Een groot aantal partijen in de Nederlandse akkerbouwsector heeft de Minister van Economische Zaken per brief verzocht om de oprichting te ondersteunen van een Branche organisatie voor de akkerbouw. Het opheffen van het Productschap Akkerbouw heeft nadelige gevolgen voor een aantal op de teelt, handel en verwerking van akkerbouwgewassen gerichte collectieve activiteiten. Het oprichten van een branche organisatie is noodzakelijk om die gevolgen op te vangen.

In de besluiten tot herziening van het gemeenschappelijk landbouwbeleid is de oprichting van onder andere een brancheorganisatie mogelijk gemaakt. De bij de akkerbouwsector betrokken partijen zouden graag een dergelijke organisatie inrichten. Die organisatie zal zich binnen de werkingssfeer van de totale akkerbouwketen richten op sectoroverschrijdende onderwerpen en daarmee de Producenten organisatie en andere private initiatieven aanvullen.

De bedrijven en organisaties willen dat de brancheorganisatie zich bezig houdt met sectoroverschrijdende onderwerpen. Het is een aanvulling op de Producentenorganisatie voor de Akkerbouw, waar de telersorganisaties LTO, NAV en NAJK aan werken.

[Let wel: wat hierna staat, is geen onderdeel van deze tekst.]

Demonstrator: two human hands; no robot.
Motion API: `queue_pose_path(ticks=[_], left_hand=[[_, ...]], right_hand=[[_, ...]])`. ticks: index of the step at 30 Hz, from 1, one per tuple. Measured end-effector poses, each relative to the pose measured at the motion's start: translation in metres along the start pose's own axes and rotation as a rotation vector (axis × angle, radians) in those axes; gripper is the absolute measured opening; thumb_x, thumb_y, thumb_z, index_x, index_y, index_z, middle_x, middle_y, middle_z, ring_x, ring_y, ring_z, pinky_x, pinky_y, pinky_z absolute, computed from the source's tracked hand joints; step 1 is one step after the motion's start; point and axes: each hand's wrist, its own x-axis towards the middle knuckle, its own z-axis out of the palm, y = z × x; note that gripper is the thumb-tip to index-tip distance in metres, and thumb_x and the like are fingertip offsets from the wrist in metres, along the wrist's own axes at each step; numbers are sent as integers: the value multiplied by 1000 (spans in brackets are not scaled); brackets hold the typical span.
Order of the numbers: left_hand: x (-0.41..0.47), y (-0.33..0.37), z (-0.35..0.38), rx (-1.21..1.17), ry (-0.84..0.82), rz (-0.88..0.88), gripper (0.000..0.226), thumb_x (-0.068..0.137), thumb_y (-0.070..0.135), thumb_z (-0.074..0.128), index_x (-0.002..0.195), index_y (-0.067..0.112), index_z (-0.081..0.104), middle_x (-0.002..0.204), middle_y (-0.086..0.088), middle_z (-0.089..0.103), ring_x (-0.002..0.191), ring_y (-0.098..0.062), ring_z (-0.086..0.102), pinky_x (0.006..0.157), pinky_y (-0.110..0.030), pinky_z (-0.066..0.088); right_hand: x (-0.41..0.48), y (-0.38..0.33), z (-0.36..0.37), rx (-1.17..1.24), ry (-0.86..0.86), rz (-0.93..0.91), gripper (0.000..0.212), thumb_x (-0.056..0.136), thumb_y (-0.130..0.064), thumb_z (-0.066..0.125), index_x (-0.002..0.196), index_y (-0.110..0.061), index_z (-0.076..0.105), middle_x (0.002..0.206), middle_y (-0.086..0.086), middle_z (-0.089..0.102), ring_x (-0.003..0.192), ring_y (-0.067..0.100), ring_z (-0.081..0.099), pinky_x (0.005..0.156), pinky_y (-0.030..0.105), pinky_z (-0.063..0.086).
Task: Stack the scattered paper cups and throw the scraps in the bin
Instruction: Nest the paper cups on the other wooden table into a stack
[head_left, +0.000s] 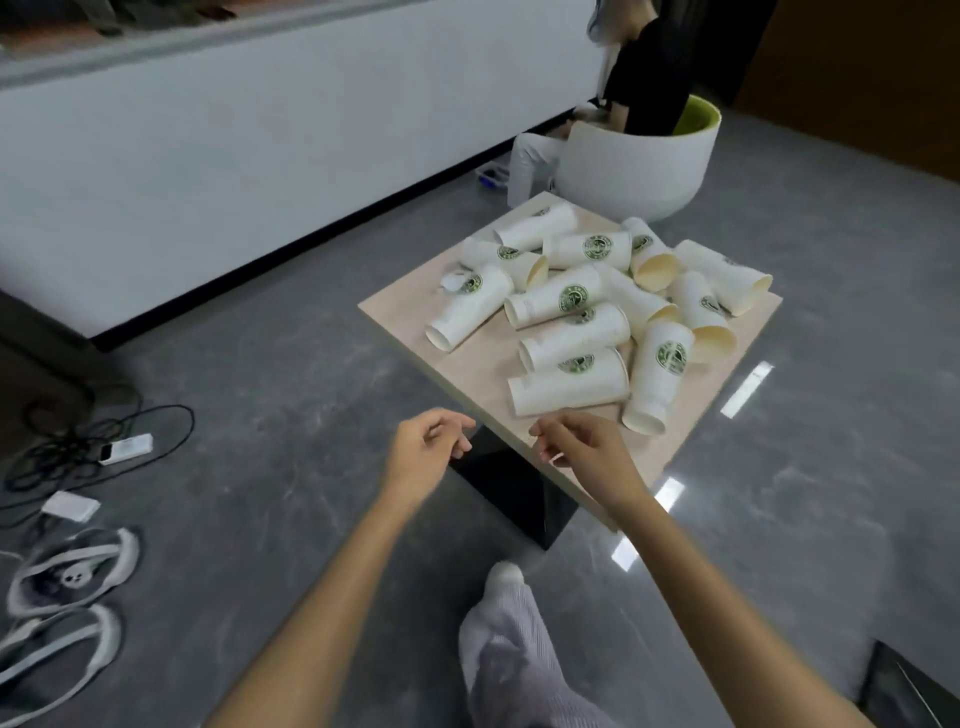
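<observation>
one head cam, looks fwd n down over both forearms at low table (467, 364), close.

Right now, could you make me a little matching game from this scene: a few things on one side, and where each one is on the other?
Things:
1. cups
2. slippers
3. left hand
4. tub chair

Places:
A. on the floor, lower left
B. beyond the table's far corner, someone sitting in it
C. lying scattered on the table
D. in the air, just off the table's near edge, holding nothing

Pairs: 1-C, 2-A, 3-D, 4-B
</observation>
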Motion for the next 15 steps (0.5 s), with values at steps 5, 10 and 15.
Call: queue_pose_path(ticks=[5,10,15], left_hand=[[91,10,-4,19,-12,2,30,98,0,48,81,14,70,63,0,64,57,-1,58,64,-16,50],[166,14,1,-6,-17,-29,35,95,-3,49,74,17,68,54,7,60,53,-2,54,61,-16,46],[224,12,5,143,-37,29,32,95,5,53,79,29,67,73,9,68,65,-2,60,68,-17,47]], right_hand=[[87,-15,4,48,25,14,23,92,-7,51,75,-12,67,67,4,65,61,10,59,62,23,46],[147,-26,6,48,21,24,23,95,-10,51,76,-10,66,66,4,64,60,9,57,56,14,45],[185,-25,6,55,46,64,23,93,-9,52,75,-10,67,60,-3,63,55,9,56,55,19,47]])
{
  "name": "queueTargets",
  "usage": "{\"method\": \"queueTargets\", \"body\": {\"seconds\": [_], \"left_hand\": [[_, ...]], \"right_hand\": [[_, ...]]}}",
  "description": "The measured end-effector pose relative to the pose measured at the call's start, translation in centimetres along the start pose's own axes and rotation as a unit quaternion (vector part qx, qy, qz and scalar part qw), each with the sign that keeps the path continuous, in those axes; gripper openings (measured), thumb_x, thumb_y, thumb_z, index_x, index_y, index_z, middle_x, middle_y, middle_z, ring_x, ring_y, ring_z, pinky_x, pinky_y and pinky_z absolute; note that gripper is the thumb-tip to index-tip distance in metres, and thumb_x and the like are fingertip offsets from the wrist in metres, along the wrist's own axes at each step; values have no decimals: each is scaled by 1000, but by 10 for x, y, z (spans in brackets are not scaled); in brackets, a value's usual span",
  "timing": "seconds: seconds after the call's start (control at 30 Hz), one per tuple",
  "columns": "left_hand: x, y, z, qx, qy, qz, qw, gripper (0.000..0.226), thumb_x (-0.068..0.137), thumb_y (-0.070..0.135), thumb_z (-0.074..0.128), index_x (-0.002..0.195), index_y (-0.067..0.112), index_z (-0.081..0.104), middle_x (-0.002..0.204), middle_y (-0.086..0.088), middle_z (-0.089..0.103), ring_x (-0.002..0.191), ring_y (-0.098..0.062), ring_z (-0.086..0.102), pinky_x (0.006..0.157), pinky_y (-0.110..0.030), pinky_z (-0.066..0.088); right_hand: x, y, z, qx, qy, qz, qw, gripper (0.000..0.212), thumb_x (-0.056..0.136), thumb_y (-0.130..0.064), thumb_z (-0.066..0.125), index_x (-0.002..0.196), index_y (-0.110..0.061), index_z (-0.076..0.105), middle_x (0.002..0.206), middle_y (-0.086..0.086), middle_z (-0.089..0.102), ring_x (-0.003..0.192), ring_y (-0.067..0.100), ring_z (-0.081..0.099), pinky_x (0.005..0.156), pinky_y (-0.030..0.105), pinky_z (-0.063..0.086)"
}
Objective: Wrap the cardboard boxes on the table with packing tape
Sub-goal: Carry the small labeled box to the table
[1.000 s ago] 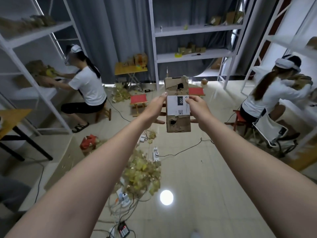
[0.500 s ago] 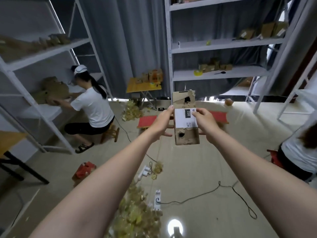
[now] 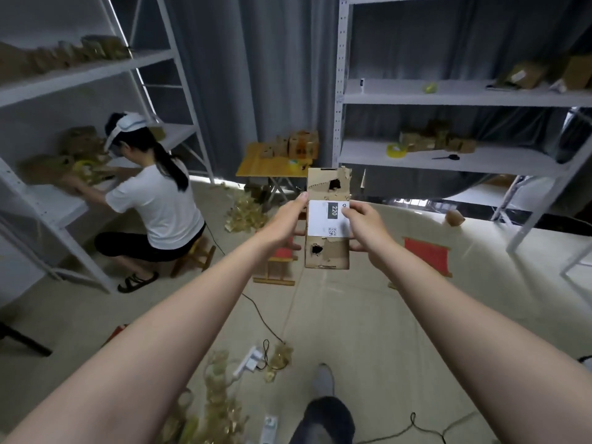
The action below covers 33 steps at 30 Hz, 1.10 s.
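Torn cardboard box (image 3: 336, 256) held upright at arm's length above the floor, gripped between both hands. Left hand (image 3: 285, 224) curled round its left edge, thumb upward. Right hand (image 3: 368, 229) pinching the right side, thumb on the white label (image 3: 322, 219) marked 220.

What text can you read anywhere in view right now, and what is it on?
"220": white on a dark patch of the white label on the cardboard box, printed sideways.
Small print by the QR code: too small to read.
Mark beside the thumb of the right hand: partly covered, unreadable.
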State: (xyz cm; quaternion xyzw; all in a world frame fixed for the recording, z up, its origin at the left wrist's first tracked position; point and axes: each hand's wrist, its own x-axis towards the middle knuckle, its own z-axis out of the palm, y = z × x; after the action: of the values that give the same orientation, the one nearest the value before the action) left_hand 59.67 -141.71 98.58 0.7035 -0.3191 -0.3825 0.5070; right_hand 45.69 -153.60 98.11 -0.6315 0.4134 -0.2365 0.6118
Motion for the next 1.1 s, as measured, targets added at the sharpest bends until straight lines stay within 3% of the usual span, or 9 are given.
{"method": "queueTargets", "body": {"seconds": [0.2,0.3,0.37,0.5,0.67,0.77,0.9,1.03,1.1], "left_hand": [[190,-5,-56,12,14,14,1000,47,99,72,29,114,47,67,113,15,76,106,-19,73,72,-35,61],[303,3,-89,-23,47,-18,998,50,99,72,31,110,43,70,98,18,78,102,-20,71,80,-45,61],[362,9,-105,-23,63,-50,997,50,102,70,30,107,41,71,85,20,77,97,-19,70,84,-48,61],[458,46,-135,6,29,-60,998,47,104,69,28,110,41,65,118,6,71,107,-21,67,74,-45,62],[558,79,-165,32,27,-55,998,47,107,66,24,111,40,63,115,0,71,104,-26,69,82,-50,64],[623,85,-178,27,42,-69,996,47,108,63,24,109,38,63,111,1,71,97,-24,70,73,-41,66],[729,88,-190,-9,63,-85,994,42,110,57,28,107,35,63,113,0,70,96,-26,70,69,-40,63],[845,91,-202,-39,101,-96,989,42,110,54,31,113,29,65,117,-3,70,99,-29,69,84,-49,60],[897,100,-208,-39,111,-97,988,42,109,58,31,114,33,65,116,0,70,103,-29,69,84,-50,61]], "right_hand": [[203,-18,35,-39,-22,-20,999,18,105,-32,52,122,-31,58,105,-16,62,88,15,62,69,34,55],[319,-36,68,-16,-27,-15,999,16,106,-27,52,121,-27,59,102,-14,65,90,14,68,77,37,60],[379,-45,84,-13,-25,-5,1000,13,105,-24,53,115,-25,60,98,-15,66,91,11,68,79,31,57],[477,-76,92,-13,-35,13,999,14,104,-26,54,115,-28,62,96,-15,69,89,13,71,82,37,59],[580,-102,96,1,-52,20,998,17,105,-30,51,116,-32,63,96,-11,77,80,13,75,61,31,59],[651,-112,105,3,-58,25,998,21,107,-29,50,122,-30,64,100,-10,76,82,13,75,56,28,56],[764,-122,114,-16,-86,24,996,21,107,-30,48,124,-31,61,102,-6,78,90,14,74,68,34,61],[888,-134,117,-21,-107,11,994,30,108,-26,51,135,-20,60,117,2,75,102,19,73,90,41,61],[944,-146,119,-19,-125,22,992,31,108,-27,51,136,-20,61,106,-2,74,96,17,73,91,43,61]]}}
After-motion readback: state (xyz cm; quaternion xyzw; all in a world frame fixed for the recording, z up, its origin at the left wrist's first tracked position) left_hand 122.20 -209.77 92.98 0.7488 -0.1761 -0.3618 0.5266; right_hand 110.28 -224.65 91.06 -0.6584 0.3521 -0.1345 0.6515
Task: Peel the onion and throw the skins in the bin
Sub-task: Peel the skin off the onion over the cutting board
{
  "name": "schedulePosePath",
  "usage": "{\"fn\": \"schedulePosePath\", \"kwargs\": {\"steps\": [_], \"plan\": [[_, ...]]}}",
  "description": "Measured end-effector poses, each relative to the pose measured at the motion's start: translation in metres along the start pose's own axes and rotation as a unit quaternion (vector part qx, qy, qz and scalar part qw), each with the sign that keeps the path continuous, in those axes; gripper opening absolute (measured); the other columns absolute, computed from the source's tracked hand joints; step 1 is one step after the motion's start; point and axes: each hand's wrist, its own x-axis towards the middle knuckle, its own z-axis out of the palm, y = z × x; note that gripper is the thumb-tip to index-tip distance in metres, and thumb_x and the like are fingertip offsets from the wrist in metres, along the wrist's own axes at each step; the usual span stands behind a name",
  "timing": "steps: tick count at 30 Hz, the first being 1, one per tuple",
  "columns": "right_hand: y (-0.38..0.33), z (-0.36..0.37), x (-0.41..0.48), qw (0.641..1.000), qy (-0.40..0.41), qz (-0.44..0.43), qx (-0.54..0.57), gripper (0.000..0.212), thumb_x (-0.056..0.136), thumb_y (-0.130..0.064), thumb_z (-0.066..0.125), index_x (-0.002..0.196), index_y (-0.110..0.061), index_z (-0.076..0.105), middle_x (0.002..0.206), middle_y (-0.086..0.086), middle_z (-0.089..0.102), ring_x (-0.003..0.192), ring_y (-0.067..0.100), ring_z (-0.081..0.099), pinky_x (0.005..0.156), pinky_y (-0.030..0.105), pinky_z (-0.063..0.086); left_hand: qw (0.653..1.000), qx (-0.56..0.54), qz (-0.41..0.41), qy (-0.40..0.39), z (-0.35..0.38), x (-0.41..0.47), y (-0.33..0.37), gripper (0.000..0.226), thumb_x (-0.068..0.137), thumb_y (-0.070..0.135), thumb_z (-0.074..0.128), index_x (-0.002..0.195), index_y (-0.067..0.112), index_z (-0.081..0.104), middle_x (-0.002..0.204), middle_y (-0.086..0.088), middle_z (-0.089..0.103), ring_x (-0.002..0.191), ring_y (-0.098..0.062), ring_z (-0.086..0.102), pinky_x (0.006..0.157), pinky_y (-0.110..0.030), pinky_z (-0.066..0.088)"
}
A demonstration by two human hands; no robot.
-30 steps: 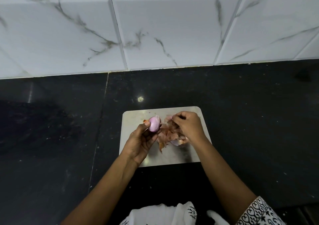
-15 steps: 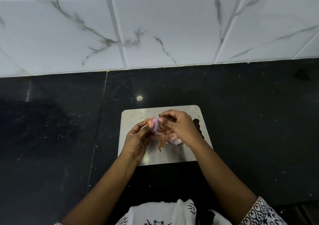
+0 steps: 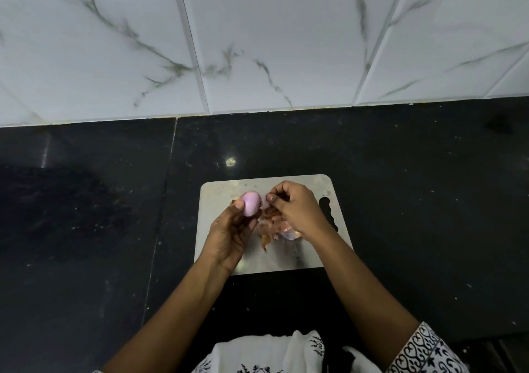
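While held up over the board, onion (image 3: 251, 203): small, light, hard and round, smooth pink all over, looks slippery now, sits up in the fingertips, not lying on anything.
Left hand (image 3: 232, 234): wrapped round the onion from below, thumb on one side, fingers on the other, closed on it.
Best place to hold the onion: round its fat middle, a soft squeeze, not too hard or it may pop out.
Brown bit at the onion's top edge (image 3: 235, 201): maybe a last scrap of skin, too small to be sure.
Right hand (image 3: 296, 211): just beside the onion, fingertips pinched together, maybe on a tiny scrap, cannot tell for sure.
Skins (image 3: 276, 228): thin, dry, papery, very light, easy to tear and blow away, piled on the board under the right hand.
How to pick up the skins: scoop the whole pile in one cupped hand, gently.
Board (image 3: 223, 192): flat, silvery, a handle hole on its right side.
Counter (image 3: 415, 206): dark, bare around the board.
Wall tiles (image 3: 272, 43): white, behind the counter.
Bin: not in view, so must be looked for.
In the way: nothing close by.
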Motion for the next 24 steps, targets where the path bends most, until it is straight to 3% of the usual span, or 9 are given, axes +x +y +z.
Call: {"fn": "schedulePosePath", "kwargs": {"steps": [2,7,14,16,20,24], "plan": [[0.004,-0.001,0.000,0.998,0.027,-0.010,-0.051,0.005,0.088,-0.019,0.061,0.090,-0.015,0.064,0.088,-0.001,0.068,0.084,0.014,0.066,0.081,0.031,0.055,0.999,-0.051,-0.011,-0.007,0.001,-0.002,0.003,0.022,0.092,0.021,0.051,0.105,0.006,0.062,0.082,-0.010,0.075,0.076,-0.018,0.073,0.070,-0.022,0.059],[0.007,-0.005,-0.005,0.994,0.075,-0.048,-0.059,0.009,0.088,-0.012,0.060,0.095,-0.016,0.061,0.087,-0.004,0.065,0.078,0.005,0.062,0.068,0.013,0.048,0.994,-0.089,-0.062,-0.025,0.001,-0.004,0.006,0.037,0.091,0.026,0.051,0.114,0.000,0.062,0.091,-0.018,0.073,0.075,-0.020,0.072,0.071,-0.023,0.059],[0.002,-0.002,-0.010,0.975,-0.042,-0.108,-0.190,0.028,0.087,-0.010,0.057,0.114,-0.015,0.065,0.116,0.005,0.063,0.103,0.021,0.060,0.091,0.035,0.049,0.987,-0.098,-0.112,-0.064,0.001,-0.006,0.008,0.044,0.075,0.022,0.056,0.109,-0.005,0.061,0.098,-0.022,0.068,0.079,-0.027,0.072,0.075,-0.030,0.058],[-0.001,-0.003,-0.012,0.981,-0.019,-0.116,-0.157,0.028,0.088,-0.012,0.056,0.115,-0.016,0.064,0.117,0.004,0.063,0.104,0.019,0.059,0.091,0.032,0.049,0.985,-0.100,-0.118,-0.071,0.002,-0.006,0.009,0.042,0.077,0.021,0.056,0.110,-0.004,0.061,0.098,-0.021,0.069,0.079,-0.027,0.072,0.075,-0.031,0.058],[-0.011,-0.004,-0.019,0.987,0.046,-0.142,-0.067,0.016,0.087,-0.019,0.062,0.101,-0.016,0.070,0.100,-0.001,0.068,0.086,0.007,0.061,0.076,0.015,0.048,0.987,-0.086,-0.114,-0.075,0.001,-0.006,0.009,0.034,0.082,0.020,0.054,0.109,-0.001,0.061,0.095,-0.018,0.070,0.076,-0.024,0.072,0.076,-0.029,0.056],[-0.016,-0.002,-0.022,0.982,0.054,-0.165,-0.079,0.020,0.081,-0.022,0.070,0.100,-0.016,0.072,0.096,-0.001,0.070,0.084,0.008,0.063,0.077,0.023,0.053,0.988,-0.063,-0.106,-0.091,0.000,-0.006,0.008,0.030,0.094,0.021,0.045,0.109,0.001,0.062,0.092,-0.015,0.072,0.077,-0.020,0.073,0.069,-0.024,0.058]]}}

De brief is ondertekend door een groot aantal organisaties die nu zitting hebben in het Productschap Akkerbouw, zoals LTO, NAV, Vavi, NAO, Plantum en het Comité van Graanhandelaren. Ook bedrijven als Cosun, Avebe, Agrifirm en CZAV hebben hun handtekening gezet.

Uitgangspunt bij het oprichten van de branche organisatie is dat er geen hiaten mogen ontstaan bij de collectieve activiteiten op het gebied van teelt, handel en verwerking van akkerbouwgewassen door het opheffen van het Productschap Akkerbouw. Daarvoor zijn die activiteiten te belangrijk voor het behoud van de positie van de agrarische sector van ons land als kwalitatief betrouwbare handelspartner en voor de ontwikkeling van de sector in de richting van verdere verduurzaming.